Il faut lire le Quatuor d'Alexandrie comme un ensemble, un seul roman, ou, pour citer son auteur, Lawrence Durrell, « une sorte de poème en prose adressé à l'une des capitales du cœur, la Capitale de la Mémoire. » (Lettre à Henry Miller)
Paradoxe que cette Alexandrie fluctuante. Cette ville chargée d'Histoire depuis son créateur, Alexandre le Grand, qui plonge jusqu'aux premières civilisations pharaoniennes par ses habitants, n'a presque aucun vestige du passé. Il s'agit d'une grande ville moderne, où se côtoient (dans le Quatuor) les nationalités, les langues et les religions. Une ville plombée par la nostalgie, la perte, la défaite, qui n'a pas d'avenir, et dont le présent est multiple, lisible de diverses façons, insaisissable dans son essence.

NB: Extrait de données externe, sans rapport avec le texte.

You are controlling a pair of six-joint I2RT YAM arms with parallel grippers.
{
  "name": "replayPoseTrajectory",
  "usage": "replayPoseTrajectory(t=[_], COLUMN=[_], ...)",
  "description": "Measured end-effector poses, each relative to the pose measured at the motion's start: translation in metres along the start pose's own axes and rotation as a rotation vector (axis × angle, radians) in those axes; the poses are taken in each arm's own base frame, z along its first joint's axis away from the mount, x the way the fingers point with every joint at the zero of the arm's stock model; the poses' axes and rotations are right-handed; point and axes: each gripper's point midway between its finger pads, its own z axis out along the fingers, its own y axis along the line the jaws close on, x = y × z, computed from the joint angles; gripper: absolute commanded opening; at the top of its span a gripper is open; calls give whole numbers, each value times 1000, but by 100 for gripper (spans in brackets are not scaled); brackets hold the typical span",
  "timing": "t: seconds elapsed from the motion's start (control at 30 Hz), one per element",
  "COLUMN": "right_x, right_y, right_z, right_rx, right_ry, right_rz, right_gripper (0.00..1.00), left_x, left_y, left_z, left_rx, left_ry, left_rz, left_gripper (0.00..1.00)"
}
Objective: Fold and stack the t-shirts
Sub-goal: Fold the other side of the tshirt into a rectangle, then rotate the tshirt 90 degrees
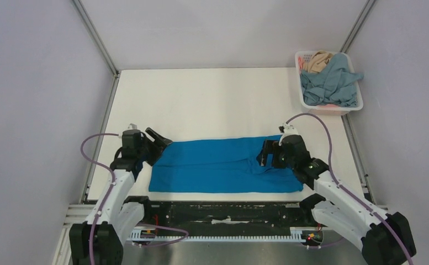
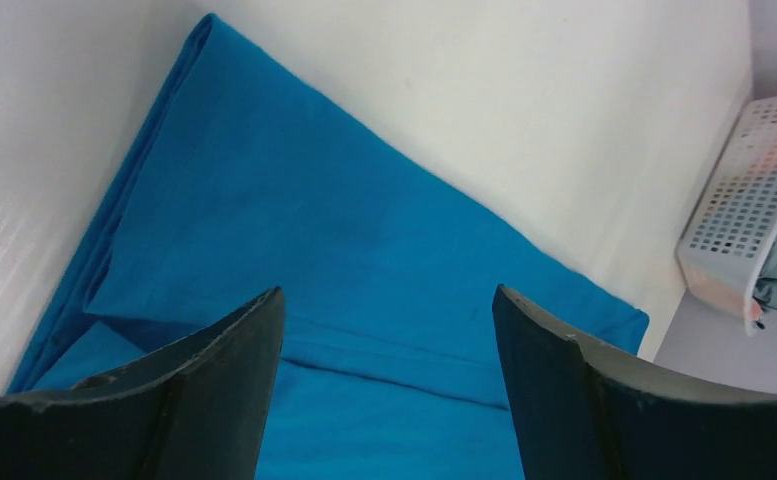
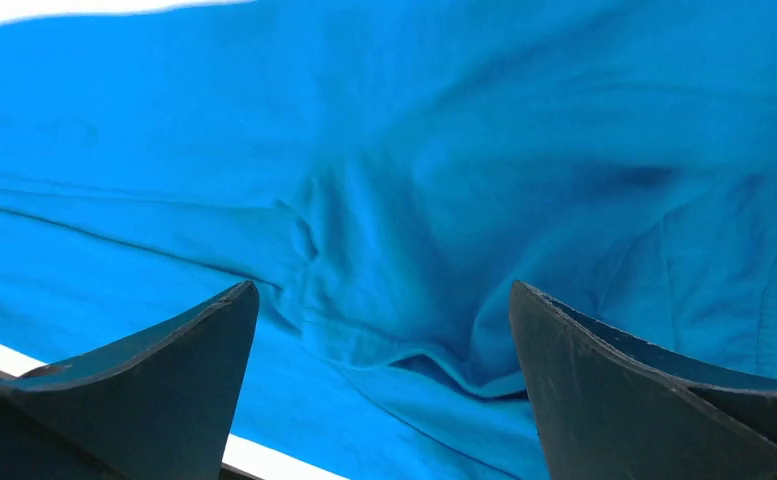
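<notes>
At the near edge of the white table point(image 1: 217, 99), I see the vivid blue soft-fabric t-shirt point(image 1: 217, 165) lying flat, folded into a long band running left to right. My left gripper point(image 1: 161, 139) hangs at the shirt's left end, fingers spread apart with nothing between them. My right gripper point(image 1: 263, 156) sits low over the rumpled right part, likewise spread wide, with cloth below. In the far right corner, the white slotted plastic basket point(image 1: 333, 109) holds the dusty grey-blue t-shirt point(image 1: 333, 83) and the tan t-shirt point(image 1: 318, 62), bunched together.
</notes>
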Motion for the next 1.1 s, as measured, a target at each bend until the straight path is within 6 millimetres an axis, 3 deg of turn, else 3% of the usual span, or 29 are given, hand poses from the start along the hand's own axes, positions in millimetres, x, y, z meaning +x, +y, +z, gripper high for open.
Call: replayPoseTrajectory(t=[0.13, 0.27, 0.43, 0.53, 0.67, 0.83, 0.9, 1.0, 1.1], right_x=[31, 56, 66, 70, 62, 19, 6, 7, 26], right_y=[-12, -24, -25, -27, -23, -7, -6, -9, -17], right_z=[6, -9, -30, -32, -31, -21, -12, 3, 19], right_rx=[32, 39, 8, 13, 18, 10, 25, 54, 79], right_ry=[103, 143, 137, 155, 162, 68, 30, 35, 81], right_rz=[-6, -3, 1, -6, -21, -37, -28, 5, 46], right_gripper=[98, 98, 98, 98, 98, 98, 98, 98, 98], left_x=[8, 11, 11, 9, 10, 29, 40, 55, 61], left_y=[10, 14, 17, 14, 3, -27, -31, -20, -9], left_z=[14, 19, 21, 21, 23, 31, 37, 47, 53], left_rx=[-33, -26, -30, -21, 2, 49, 42, -7, -55], left_ry=[44, 44, 37, 33, 55, 136, 178, 232, 252], left_rz=[-10, -9, -9, -7, 7, 102, 133, 147, 150], left_gripper=[83, 83, 84, 84, 84, 84, 84, 84, 85])
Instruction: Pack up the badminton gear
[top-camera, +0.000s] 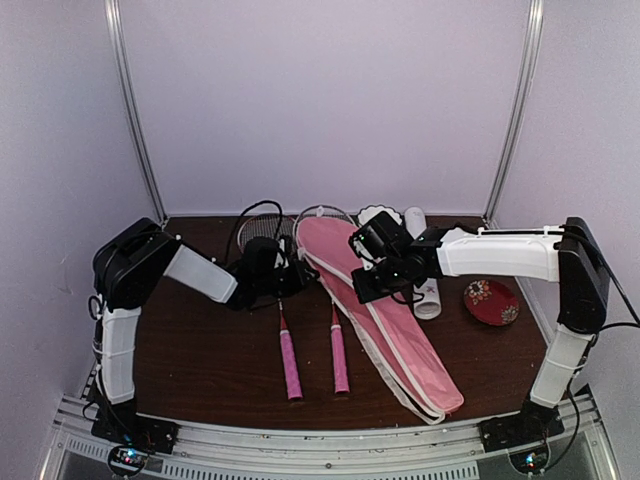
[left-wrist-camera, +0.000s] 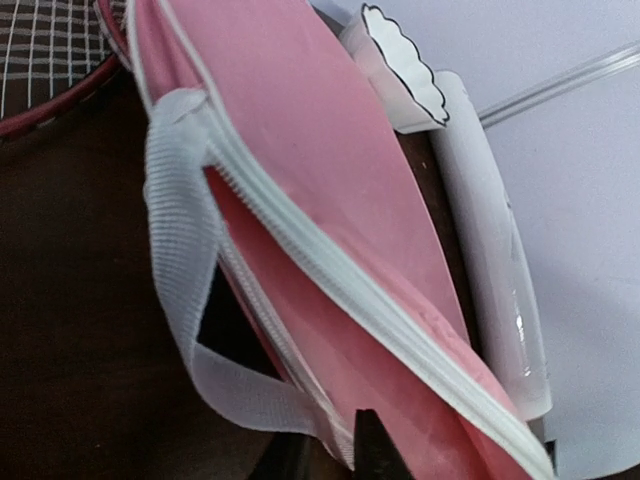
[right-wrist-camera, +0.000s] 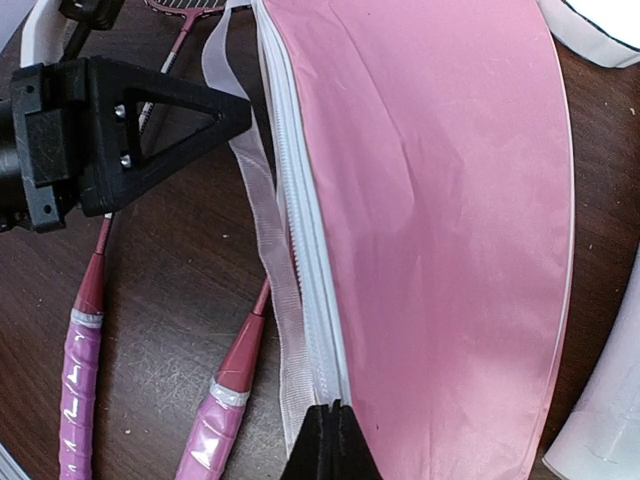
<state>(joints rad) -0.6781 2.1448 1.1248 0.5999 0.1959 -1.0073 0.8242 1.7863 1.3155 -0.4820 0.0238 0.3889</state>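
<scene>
The long pink cover lies slantwise from the back middle to the front right, its white zipper parted along the left side. My left gripper pinches the lower zipper edge beside the white strap loop; the fabric runs between its dark fingers. My right gripper is shut on the upper zipper edge of the cover. Two rackets lie left of the cover, pink handles towards me. The white tube lies along the cover's right side.
A small white scalloped bowl stands at the back behind the cover. A red patterned dish sits to the right of the tube. The racket heads lie at the back under the left arm's cables. White walls enclose the table.
</scene>
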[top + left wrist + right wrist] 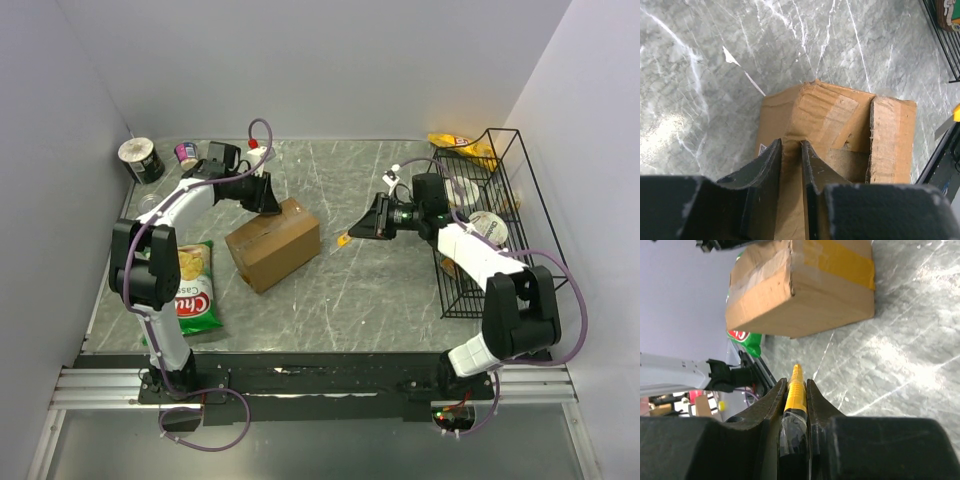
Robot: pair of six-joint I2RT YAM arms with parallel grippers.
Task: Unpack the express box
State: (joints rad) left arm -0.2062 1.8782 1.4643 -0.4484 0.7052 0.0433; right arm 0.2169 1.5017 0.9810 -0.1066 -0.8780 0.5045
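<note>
The express box is a brown carton lying left of the table's middle, with glossy tape across one face. In the left wrist view its top flaps are torn and lifted. My left gripper is at the box's far edge, and its jaws are shut on a cardboard flap. My right gripper hovers to the right of the box, apart from it. It is shut on a yellow utility knife whose tip points toward the box.
A green chips bag lies left of the box near the left arm. Two cans stand at the back left corner. A black wire basket holding items stands along the right side, with a yellow packet behind it.
</note>
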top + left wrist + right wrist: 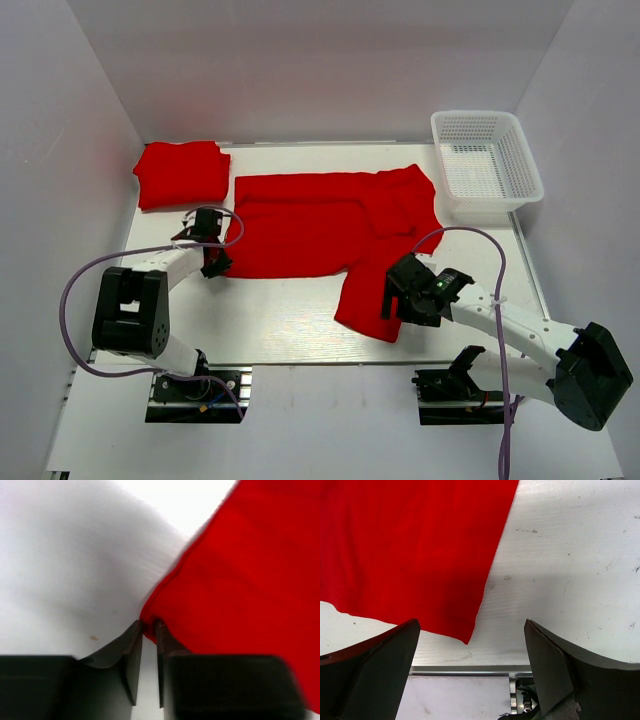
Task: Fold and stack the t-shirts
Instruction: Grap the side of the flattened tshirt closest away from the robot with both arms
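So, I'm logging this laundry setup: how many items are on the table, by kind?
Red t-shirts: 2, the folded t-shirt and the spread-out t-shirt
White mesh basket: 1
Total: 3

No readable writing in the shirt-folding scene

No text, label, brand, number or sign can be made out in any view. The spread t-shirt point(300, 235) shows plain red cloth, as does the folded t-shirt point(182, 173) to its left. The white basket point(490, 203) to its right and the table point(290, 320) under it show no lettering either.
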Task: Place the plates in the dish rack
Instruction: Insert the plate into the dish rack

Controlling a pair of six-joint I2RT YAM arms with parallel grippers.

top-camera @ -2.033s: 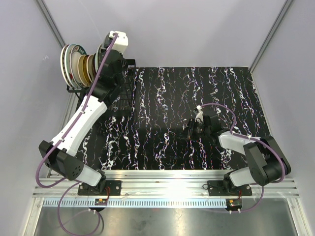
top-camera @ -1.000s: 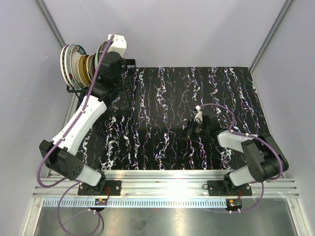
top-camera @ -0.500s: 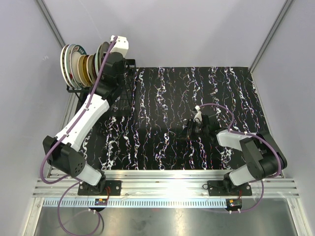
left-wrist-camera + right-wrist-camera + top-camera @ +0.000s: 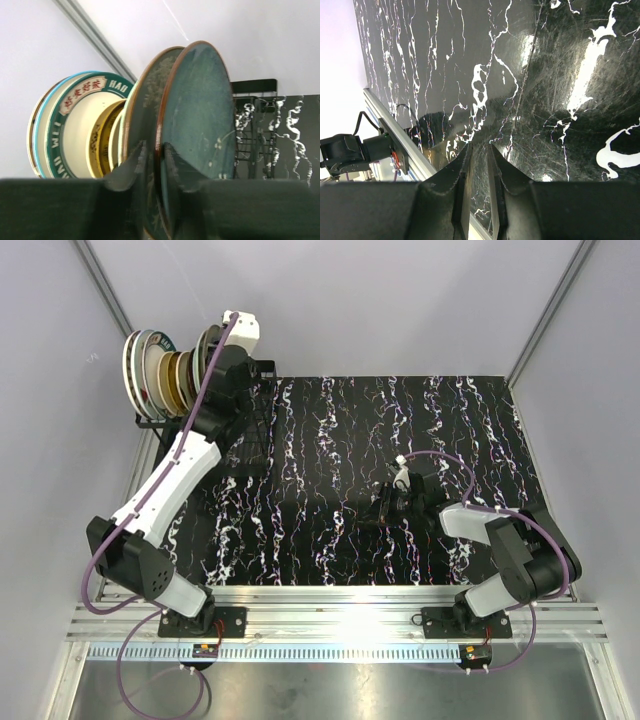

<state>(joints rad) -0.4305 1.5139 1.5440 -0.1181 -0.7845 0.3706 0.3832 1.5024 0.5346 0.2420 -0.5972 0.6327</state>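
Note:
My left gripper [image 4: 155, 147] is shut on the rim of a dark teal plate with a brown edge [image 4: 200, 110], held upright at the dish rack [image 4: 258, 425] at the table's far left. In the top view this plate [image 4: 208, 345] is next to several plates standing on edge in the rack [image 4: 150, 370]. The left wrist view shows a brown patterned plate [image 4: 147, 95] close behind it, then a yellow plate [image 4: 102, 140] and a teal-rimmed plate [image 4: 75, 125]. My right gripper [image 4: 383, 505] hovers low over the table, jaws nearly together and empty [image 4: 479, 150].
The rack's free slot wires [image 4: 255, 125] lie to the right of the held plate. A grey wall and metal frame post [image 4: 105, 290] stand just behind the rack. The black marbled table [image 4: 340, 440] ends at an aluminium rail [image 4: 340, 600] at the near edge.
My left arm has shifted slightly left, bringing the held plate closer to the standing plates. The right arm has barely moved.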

Ville fluctuante, donc, comme l'est ce qu'elle apprend au lecteur sur l'identité et l'amour, ses grands thèmes. L'identité fluctue selon les regards qu'on pose sur elle depuis l'extérieur. Mais aussi depuis l'intérieur: l'introspection répond à cette règle scientifique qui dit que l'observateur transforme l'expérience.
Plus que l'identité, Durrell a pour ambition de décrire l'amour. Les « nombreuses significations du mot à quatre faces » (Cléa). Le mot à quatre faces est bien entendu love. Quatre lettres, quatre livres qui composent le Quatuor. Qui se déclinent dans tous les modes. Amour-passion, amour physique, homosexualité, saphisme, inceste...
Avec une direction à tout ça, relevée par Christine Savinel, qui a écrit une postface au roman en édition Classiques Modernes (Le Livre de poche). Elle remarque que « l’œuvre est traversée par le phantasme double de l'hermaphrodisme incestueux » - et placée sous le signe des amants incestueux d'Alexandrie, Ptolémée II et Arsinoé, et de Tirésias, hermaphrodite aveugle.
Le fourmillement thématique s'exprime dans une forme elle aussi foisonnante et diversifiée. Le journal intime, la correspondance, l'exposé ésotérique, la théorie philosophique, le récit, le poème, le document, se mélangent et se juxtaposent dans les quatre livres.
Le Quatuor d'Alexandrie prouve ainsi à lui seul qu'est vrai ce qu'a dit, je crois, Teodorov: le roman est, et ne peut être, que dialogique, polysémique, polymorphe.